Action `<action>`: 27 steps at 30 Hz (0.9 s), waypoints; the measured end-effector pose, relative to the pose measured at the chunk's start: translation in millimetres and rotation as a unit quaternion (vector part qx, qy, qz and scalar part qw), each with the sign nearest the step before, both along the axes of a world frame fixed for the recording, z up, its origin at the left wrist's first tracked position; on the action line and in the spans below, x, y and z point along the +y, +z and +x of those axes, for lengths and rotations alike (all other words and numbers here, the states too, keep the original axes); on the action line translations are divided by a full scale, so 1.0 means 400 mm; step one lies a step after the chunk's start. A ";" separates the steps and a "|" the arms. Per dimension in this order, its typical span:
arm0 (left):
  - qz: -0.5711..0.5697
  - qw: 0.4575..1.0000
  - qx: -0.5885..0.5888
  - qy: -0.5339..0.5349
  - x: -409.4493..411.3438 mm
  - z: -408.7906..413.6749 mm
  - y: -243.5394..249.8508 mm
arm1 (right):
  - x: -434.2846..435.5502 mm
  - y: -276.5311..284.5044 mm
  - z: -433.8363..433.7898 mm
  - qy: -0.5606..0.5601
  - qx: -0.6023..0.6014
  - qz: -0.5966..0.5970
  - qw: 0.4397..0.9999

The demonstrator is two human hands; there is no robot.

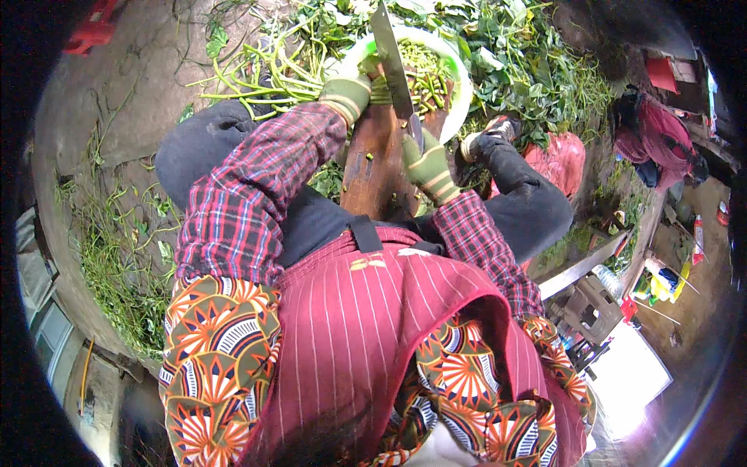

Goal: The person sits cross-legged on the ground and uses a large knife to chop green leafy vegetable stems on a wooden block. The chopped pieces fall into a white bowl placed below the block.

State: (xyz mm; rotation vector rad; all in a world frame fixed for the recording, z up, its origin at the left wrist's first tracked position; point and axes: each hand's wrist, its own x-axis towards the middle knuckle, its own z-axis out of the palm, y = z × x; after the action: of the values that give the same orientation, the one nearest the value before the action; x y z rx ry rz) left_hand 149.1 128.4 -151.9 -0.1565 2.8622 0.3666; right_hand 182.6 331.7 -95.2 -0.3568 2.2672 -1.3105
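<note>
In a green striped glove, my left hand [350, 96] grips a bundle of long green stems [274, 76], whose loose ends fan out to the left. My right hand [432, 166], gloved alike, holds a large knife [392, 61] by its handle, blade pointing away from me. The blade stands beside the front of the bundle, over a brown wooden board [373, 152]. That board slopes from my lap onto a round white basin [465, 87]. Short cut stem pieces [429, 87] lie in the basin and at the board's far end.
Leafy vines [519, 64] are heaped beyond and right of the basin. More stems [128, 262] lie on the ground at left. A pink plastic bag [557, 163] rests by my right leg. Farther right are a maroon cloth [656, 137] and a brown plastic crate [589, 309].
</note>
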 end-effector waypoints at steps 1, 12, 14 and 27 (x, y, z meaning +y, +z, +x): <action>0.036 0.999 0.002 0.028 -0.008 -0.005 -0.010 | -0.010 0.023 -0.014 0.008 0.014 -0.006 1.000; 0.066 0.983 -0.149 -0.089 -0.031 -0.058 0.075 | 0.002 -0.005 0.013 -0.020 0.123 -0.019 0.992; 0.034 0.972 -0.197 -0.127 -0.041 -0.062 0.024 | 0.003 -0.027 0.011 -0.043 0.085 -0.013 0.995; 0.085 0.982 -0.163 -0.053 -0.036 -0.085 0.004 | -0.022 -0.027 0.004 0.005 0.045 -0.005 0.999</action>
State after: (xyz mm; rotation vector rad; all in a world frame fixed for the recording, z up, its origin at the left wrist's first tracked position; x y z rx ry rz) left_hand 115.3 113.8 -150.5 -0.0275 2.4927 0.5094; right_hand 184.3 322.9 -105.8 -0.4378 2.3298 -1.3251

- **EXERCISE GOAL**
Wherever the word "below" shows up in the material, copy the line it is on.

- **COMPLETED EXERCISE**
Action `<action>`: 27 steps at 30 Hz (0.9 s), waypoints; the measured end-effector pose, relative to the pose measured at the chunk's start: translation in millimetres and rotation as a unit quaternion (vector part qx, qy, qz and scalar part qw), each with the sign nearest the step before, both along the axes of a world frame fixed for the recording, z up, its origin at the left wrist's first tracked position; on the action line and in the spans below, x, y and z point along the +y, +z and +x of those axes, for lengths and rotations alike (all other words and numbers here, the states too, keep the original axes); on the action line translations are divided by a full scale, so 1.0 means 400 mm; step one lies a step after the chunk's start. A ";" separates the steps and a "|" the arms. Per dimension in this order, its typical span:
Goal: The person sits cross-legged on the ground and uses a large knife to chop green leafy vegetable stems on a wooden block. The chopped pieces fall into a white bowl placed below the block.

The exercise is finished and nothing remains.